■ **Goal of the exercise**: Every line in the listing below that holds the word "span" should be returned.

■ **The data**:
● ● ● ● ●

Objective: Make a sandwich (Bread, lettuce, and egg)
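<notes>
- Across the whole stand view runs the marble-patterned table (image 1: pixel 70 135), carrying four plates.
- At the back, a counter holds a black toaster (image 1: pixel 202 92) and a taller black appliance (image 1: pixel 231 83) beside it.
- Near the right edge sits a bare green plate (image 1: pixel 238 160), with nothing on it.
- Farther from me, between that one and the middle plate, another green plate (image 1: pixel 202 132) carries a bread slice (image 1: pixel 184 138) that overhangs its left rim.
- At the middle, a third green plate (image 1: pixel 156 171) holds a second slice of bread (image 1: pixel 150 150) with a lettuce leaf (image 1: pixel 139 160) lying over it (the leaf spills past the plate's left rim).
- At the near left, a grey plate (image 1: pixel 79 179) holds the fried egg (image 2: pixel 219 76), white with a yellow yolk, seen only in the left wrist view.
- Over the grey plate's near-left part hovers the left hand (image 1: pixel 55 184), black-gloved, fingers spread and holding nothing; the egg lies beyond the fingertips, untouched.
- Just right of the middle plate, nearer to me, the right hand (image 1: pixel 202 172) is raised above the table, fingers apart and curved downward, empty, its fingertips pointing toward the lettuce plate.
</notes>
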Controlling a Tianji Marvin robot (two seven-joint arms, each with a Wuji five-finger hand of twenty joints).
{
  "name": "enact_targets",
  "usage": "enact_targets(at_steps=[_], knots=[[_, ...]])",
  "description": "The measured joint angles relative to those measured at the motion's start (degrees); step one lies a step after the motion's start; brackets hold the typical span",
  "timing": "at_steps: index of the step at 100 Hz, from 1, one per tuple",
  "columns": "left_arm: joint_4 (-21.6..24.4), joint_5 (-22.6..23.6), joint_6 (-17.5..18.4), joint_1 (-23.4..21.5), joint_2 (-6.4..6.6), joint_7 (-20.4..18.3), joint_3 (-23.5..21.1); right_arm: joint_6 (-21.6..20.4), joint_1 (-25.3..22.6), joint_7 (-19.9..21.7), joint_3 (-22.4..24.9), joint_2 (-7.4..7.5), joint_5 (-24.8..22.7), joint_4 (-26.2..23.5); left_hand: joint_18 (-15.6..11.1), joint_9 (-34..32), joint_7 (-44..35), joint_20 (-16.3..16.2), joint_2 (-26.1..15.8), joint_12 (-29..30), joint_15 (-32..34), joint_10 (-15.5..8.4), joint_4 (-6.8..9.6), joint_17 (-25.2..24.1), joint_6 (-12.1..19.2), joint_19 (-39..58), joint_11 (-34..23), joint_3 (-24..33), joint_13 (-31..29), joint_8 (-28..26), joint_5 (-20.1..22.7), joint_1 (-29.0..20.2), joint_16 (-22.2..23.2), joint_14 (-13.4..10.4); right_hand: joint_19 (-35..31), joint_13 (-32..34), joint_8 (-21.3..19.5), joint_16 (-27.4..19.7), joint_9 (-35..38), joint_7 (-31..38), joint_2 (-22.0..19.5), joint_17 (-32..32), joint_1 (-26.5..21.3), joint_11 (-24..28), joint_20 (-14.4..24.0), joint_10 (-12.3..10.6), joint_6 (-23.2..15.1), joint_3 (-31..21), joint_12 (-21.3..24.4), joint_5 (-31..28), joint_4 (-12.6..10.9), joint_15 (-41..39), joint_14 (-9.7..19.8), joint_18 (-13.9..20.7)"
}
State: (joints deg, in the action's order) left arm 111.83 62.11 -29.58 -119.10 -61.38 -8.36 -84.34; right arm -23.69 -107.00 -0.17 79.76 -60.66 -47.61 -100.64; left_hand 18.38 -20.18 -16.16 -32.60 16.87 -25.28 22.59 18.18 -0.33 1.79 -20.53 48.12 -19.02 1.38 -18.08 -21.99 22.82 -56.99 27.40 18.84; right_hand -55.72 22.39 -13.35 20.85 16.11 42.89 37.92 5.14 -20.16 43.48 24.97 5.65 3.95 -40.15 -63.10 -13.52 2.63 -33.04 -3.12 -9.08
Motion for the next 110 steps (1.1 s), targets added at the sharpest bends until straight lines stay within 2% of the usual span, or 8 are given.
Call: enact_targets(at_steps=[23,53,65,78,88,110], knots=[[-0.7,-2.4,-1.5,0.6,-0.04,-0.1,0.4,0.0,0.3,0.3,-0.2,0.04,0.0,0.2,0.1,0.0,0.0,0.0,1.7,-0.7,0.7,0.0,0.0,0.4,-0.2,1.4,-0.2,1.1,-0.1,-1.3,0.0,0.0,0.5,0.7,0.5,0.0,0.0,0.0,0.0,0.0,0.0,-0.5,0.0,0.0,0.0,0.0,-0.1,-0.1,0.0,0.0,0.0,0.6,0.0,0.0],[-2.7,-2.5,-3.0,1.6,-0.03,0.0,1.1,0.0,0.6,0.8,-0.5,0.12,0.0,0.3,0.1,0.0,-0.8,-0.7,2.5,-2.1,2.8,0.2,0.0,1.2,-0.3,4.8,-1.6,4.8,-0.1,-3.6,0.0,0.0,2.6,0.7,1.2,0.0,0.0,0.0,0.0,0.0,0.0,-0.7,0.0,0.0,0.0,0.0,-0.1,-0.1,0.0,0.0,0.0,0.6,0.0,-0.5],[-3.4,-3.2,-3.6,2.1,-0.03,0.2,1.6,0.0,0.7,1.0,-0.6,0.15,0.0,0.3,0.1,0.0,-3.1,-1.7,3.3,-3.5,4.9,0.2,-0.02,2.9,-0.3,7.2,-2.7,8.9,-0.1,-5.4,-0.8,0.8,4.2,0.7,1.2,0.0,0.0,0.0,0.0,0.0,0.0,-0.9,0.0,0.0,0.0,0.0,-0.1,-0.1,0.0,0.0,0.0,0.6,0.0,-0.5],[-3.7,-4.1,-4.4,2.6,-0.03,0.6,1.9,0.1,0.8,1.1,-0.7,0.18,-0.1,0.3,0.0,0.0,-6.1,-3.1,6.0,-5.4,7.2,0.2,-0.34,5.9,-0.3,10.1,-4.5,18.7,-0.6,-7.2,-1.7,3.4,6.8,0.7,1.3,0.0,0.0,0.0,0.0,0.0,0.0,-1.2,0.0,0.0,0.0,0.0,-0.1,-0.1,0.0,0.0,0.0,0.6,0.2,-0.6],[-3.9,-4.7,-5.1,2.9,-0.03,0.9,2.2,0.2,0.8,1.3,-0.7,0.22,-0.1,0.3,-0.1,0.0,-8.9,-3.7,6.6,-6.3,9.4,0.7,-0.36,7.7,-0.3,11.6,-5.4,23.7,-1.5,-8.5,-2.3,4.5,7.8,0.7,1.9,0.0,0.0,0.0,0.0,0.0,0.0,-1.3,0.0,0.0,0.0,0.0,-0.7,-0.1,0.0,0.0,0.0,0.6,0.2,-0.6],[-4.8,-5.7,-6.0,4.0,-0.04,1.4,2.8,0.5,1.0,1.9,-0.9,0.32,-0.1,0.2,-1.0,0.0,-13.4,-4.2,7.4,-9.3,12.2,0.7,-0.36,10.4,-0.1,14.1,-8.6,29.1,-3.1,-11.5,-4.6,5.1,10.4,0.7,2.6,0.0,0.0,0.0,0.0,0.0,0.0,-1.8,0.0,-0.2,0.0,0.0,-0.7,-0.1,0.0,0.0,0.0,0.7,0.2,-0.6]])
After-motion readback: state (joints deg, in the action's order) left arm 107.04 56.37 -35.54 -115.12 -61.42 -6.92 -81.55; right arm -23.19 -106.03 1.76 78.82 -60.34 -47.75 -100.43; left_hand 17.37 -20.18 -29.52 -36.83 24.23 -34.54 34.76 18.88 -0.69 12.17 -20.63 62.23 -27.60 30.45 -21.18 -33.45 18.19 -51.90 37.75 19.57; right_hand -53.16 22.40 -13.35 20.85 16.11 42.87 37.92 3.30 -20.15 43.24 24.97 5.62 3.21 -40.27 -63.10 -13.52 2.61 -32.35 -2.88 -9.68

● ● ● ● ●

■ **Completed task**:
  "description": "The measured joint angles relative to those measured at the motion's start (degrees); step one lies a step after the motion's start; brackets hold the typical span",
Motion for the next 110 steps (1.1 s), targets added at the sharpest bends until straight lines stay within 2% of the usual span, or 8 are given.

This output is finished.